(Activity):
Print the range of lines that opens with the line containing "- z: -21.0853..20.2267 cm" and closes with the last line of the listing. Include both ends; print nothing more.

(Given material):
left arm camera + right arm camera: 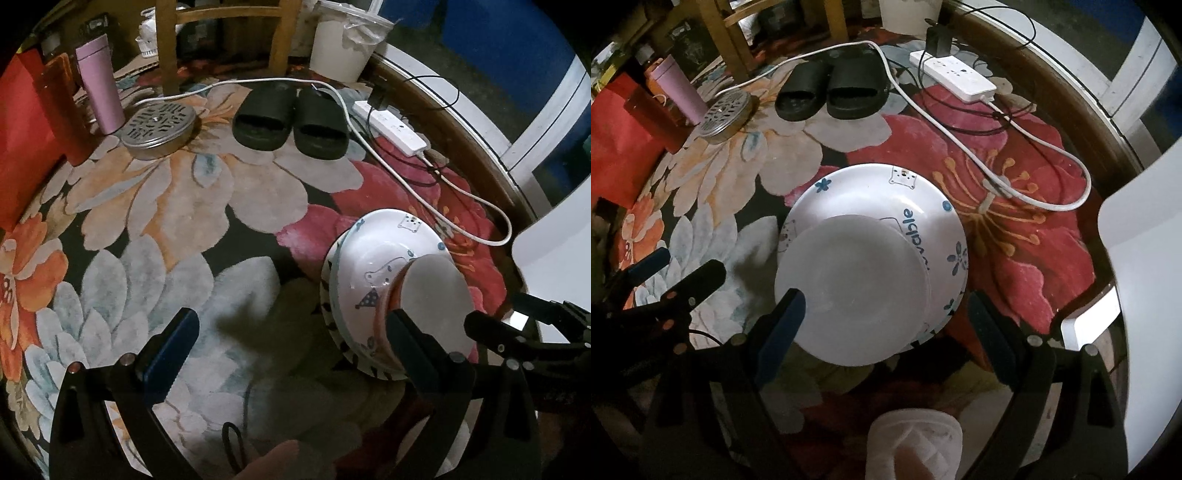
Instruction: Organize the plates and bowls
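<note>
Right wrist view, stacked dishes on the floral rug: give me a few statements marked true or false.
1. The plain white plate lies upside down on top of the stack. True.
2. The right claw is shut on the plate. False: its jaws stand open on either side, not pressing.
3. The black slippers sit beyond the stack. True.
4. The pink tumbler lies on its side. False: it stands upright.
5. The left claw holds a bowl. False: it is open and empty.
</note>
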`<action>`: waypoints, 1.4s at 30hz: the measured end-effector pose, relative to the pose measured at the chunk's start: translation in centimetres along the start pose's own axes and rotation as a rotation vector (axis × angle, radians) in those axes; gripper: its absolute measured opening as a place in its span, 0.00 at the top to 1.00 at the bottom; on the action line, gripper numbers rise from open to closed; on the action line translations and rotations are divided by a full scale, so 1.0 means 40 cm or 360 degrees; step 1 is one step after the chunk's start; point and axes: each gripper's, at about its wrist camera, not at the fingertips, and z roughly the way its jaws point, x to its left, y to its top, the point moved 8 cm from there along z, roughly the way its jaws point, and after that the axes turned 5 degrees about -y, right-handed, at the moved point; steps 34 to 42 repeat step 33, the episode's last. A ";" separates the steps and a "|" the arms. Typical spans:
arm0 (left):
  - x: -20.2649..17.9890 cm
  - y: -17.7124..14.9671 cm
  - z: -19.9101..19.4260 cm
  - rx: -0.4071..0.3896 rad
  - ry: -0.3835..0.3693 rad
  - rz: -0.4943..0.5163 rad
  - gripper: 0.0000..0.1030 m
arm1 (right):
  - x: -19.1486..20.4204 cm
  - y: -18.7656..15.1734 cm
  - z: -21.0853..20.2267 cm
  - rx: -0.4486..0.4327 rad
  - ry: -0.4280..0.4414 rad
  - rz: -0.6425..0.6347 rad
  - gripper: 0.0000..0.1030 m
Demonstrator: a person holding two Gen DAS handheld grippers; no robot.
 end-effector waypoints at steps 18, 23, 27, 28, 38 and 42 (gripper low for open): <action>-0.012 -0.010 0.012 0.0035 -0.0077 -0.0007 0.04 | 0.008 -0.010 -0.005 -0.0006 -0.0006 0.0004 0.13; -0.013 -0.010 0.012 0.0037 -0.0079 -0.0008 0.04 | 0.006 -0.008 -0.004 -0.0006 -0.0004 -0.0006 0.13; -0.012 -0.010 0.012 0.0038 -0.0085 -0.0006 0.04 | 0.006 -0.010 -0.004 -0.0007 -0.0004 -0.0008 0.13; -0.012 -0.010 0.011 0.0039 -0.0085 -0.0008 0.04 | 0.006 -0.011 -0.004 -0.0005 -0.0003 -0.0005 0.13; -0.013 -0.011 0.010 0.0034 -0.0092 -0.0011 0.04 | 0.006 -0.015 -0.009 -0.0002 -0.0003 0.0001 0.13; -0.013 -0.011 0.010 0.0034 -0.0092 -0.0011 0.04 | 0.006 -0.015 -0.009 -0.0002 -0.0003 0.0001 0.13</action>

(Result for this exercise):
  - z: -21.0853..20.2267 cm
  - rx: -0.4486..0.4327 rad
  - ry: -0.4280..0.4414 rad
  - rz: -0.6425..0.6347 rad
  - gripper: 0.0000..0.1030 m
Demonstrator: a person holding two Gen DAS handheld grippers; no robot.
 end-effector waypoints at steps 18, 23, 27, 28, 38 and 42 (gripper low for open): <action>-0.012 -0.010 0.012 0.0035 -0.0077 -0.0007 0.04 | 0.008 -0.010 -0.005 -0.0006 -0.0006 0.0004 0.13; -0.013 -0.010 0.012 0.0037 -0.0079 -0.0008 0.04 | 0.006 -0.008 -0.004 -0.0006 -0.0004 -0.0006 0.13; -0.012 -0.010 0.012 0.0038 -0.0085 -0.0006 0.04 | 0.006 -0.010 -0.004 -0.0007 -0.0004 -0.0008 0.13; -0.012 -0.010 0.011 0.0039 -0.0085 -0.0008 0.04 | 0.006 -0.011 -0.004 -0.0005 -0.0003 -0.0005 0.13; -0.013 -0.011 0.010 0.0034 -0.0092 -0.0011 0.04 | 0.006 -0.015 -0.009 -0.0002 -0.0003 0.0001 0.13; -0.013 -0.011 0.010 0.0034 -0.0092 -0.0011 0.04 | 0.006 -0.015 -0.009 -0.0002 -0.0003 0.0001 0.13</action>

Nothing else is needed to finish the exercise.